REQUIREMENT: Starting at the first line of the data below, repeat each line word for word up to and including the line with "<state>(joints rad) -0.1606".

COLLECTED MATERIAL:
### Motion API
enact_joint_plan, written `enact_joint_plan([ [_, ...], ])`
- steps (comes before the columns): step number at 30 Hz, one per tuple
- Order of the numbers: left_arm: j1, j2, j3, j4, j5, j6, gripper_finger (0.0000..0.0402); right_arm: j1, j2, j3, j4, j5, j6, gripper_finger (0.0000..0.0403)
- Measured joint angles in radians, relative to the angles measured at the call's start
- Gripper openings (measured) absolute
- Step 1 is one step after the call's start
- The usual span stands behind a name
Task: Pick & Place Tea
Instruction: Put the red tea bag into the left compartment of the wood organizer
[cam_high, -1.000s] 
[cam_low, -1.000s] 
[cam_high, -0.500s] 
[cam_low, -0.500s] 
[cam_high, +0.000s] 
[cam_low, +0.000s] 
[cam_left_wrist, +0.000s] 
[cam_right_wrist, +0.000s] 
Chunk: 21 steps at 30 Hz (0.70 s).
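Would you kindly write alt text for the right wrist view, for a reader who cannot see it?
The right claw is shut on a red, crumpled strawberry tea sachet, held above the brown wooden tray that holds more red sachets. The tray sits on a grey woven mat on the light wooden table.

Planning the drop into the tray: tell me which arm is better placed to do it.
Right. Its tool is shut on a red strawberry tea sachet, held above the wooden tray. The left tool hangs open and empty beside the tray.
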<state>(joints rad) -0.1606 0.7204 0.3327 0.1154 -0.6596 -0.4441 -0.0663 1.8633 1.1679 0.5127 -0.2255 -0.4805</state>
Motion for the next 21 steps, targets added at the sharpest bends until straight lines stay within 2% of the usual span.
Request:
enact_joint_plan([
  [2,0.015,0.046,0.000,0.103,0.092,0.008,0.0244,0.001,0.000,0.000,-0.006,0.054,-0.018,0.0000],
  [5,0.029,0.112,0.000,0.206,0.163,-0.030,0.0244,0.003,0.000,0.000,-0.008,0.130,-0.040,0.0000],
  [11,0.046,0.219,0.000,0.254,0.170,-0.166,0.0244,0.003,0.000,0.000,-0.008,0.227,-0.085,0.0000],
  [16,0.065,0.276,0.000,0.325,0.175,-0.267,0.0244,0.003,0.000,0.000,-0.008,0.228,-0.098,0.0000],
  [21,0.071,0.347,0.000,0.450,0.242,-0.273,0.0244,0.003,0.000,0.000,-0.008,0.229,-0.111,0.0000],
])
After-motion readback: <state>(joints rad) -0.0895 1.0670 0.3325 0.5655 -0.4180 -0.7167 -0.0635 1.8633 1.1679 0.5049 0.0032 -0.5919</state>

RESULT FOR THIS EXERCISE:
### Motion API
enact_joint_plan, written `enact_joint_plan([ [_, ...], ])`
- steps (comes before the columns): step number at 30 Hz, one per tuple
- Order of the numbers: left_arm: j1, j2, j3, j4, j5, j6, gripper_finger (0.0000..0.0402); right_arm: j1, j2, j3, j4, j5, j6, gripper_finger (0.0000..0.0403)
- Measured joint angles in radians, relative to the angles measured at the call's start
- Gripper openings (measured) absolute
- Step 1 is one step after the call's start
- The usual span stands behind a name
Task: Pick & Place Tea
Instruction: Put the red tea bag into the left compartment of the wood organizer
[cam_high, -1.000s] 
[cam_low, -1.000s] 
[cam_high, -0.500s] 
[cam_low, -0.500s] 
[cam_high, +0.000s] 
[cam_low, +0.000s] 
[cam_left_wrist, +0.000s] 
[cam_right_wrist, +0.000s] 
Chunk: 21 steps at 30 Hz (0.70 s).
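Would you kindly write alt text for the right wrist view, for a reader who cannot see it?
The right claw is shut on a red, crumpled strawberry tea sachet, held above the brown wooden tray that holds more red sachets. The tray sits on a grey woven mat on the light wooden table.

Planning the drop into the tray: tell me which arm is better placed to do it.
Right. Its tool is shut on a red strawberry tea sachet, held above the wooden tray. The left tool hangs open and empty beside the tray.
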<state>(joints rad) -0.1606 0.7204 0.3327 0.1154 -0.6596 -0.4441 -0.0663 1.8633 1.1679 0.5127 -0.2255 -0.4805</state>

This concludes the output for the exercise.